» Your assignment: Would you please transcribe the listing exactly, with no images?

» Data:
—————

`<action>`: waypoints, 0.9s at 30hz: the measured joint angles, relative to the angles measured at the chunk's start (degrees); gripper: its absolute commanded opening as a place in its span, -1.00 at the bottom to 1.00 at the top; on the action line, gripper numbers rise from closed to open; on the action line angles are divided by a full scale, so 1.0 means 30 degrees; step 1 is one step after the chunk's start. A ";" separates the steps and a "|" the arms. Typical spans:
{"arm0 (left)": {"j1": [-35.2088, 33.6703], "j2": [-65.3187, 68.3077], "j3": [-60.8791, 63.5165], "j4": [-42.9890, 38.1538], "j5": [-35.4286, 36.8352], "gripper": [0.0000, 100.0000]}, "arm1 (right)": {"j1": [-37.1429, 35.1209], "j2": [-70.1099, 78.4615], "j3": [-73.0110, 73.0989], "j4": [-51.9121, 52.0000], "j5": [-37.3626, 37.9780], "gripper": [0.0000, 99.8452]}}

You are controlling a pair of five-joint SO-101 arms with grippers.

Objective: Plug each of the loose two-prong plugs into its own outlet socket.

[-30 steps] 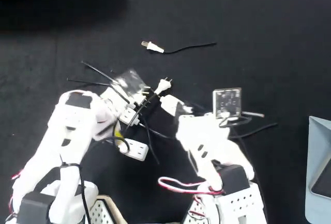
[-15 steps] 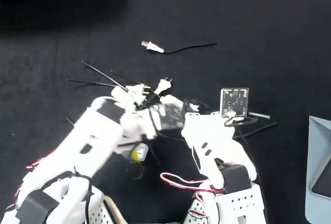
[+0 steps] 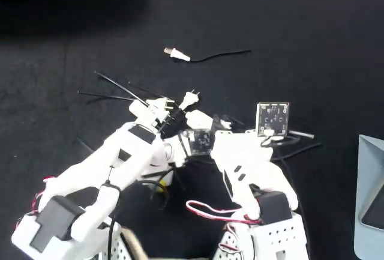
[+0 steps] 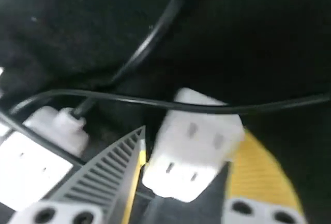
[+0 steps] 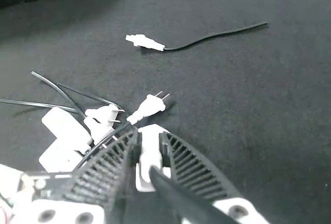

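Right now the left gripper [image 4: 191, 137] has its fingers [image 4: 111, 169] closed against both sides of a white socket block [image 4: 192, 157], and a black cable [image 4: 155, 100] lies across it. The right gripper [image 5: 150, 136] likewise pinches a second socket [image 5: 147, 154]. Just beyond it on the black desk [image 3: 312, 44] lie a near plug [image 5: 150, 105] and a side plug [image 5: 106, 113], prongs bare. A far plug [image 3: 177, 54] sits well apart, farther out.

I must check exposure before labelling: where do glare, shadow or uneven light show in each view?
High view: the white arms glare against the black table, darker toward its far edge. Left wrist view: the socket is brightly lit, the table around it nearly black. Right wrist view: even light; the far plug casts only a faint shadow.
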 measured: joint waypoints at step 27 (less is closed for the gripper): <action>-0.8938 -0.7385 -0.0059 0.2198 0.3927 -0.94 | 0.0059 0.0000 0.0000 0.0000 0.0000 -0.97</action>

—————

» Result:
`<action>`: waypoints, 0.9s at 30hz: the measured joint angles, relative to the angles measured at the chunk's start (degrees); gripper: its absolute commanded opening as a place in its span, -1.00 at the bottom to 1.00 at the top; on the action line, gripper numbers rise from closed to open; on the action line angles are divided by a full scale, so 1.0 means 30 degrees; step 1 is one step after the chunk's start. A ";" separates the steps and a "|" the arms. Typical spans:
{"arm0 (left)": {"j1": [-35.2088, 33.6703], "j2": [-65.3187, 68.3077], "j3": [-60.8791, 63.5165], "j4": [-42.9890, 38.1538], "j5": [-35.4286, 36.8352], "gripper": [0.0000, 100.0000]}, "arm1 (right)": {"j1": [-37.1429, 35.1209], "j2": [-70.1099, 78.4615], "j3": [-73.0110, 73.0989], "j4": [-51.9121, 52.0000], "j5": [-37.3626, 37.9780], "gripper": [0.0000, 99.8452]}}

You are controlling a pair of five-joint SO-101 arms with grippers.

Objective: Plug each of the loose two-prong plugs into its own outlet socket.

[-30 steps] 
[-15 steps] 
[+0 steps] 
[+0 steps] 
[+0 steps] 

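Right now the left gripper [image 4: 191, 137] has its fingers [image 4: 111, 169] closed against both sides of a white socket block [image 4: 192, 157], and a black cable [image 4: 155, 100] lies across it. The right gripper [image 5: 150, 136] likewise pinches a second socket [image 5: 147, 154]. Just beyond it on the black desk [image 3: 312, 44] lie a near plug [image 5: 150, 105] and a side plug [image 5: 106, 113], prongs bare. A far plug [image 3: 177, 54] sits well apart, farther out.

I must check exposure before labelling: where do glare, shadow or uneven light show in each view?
High view: the white arms glare against the black table, darker toward its far edge. Left wrist view: the socket is brightly lit, the table around it nearly black. Right wrist view: even light; the far plug casts only a faint shadow.
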 measured: joint waypoints at step 27 (less is closed for the gripper): <action>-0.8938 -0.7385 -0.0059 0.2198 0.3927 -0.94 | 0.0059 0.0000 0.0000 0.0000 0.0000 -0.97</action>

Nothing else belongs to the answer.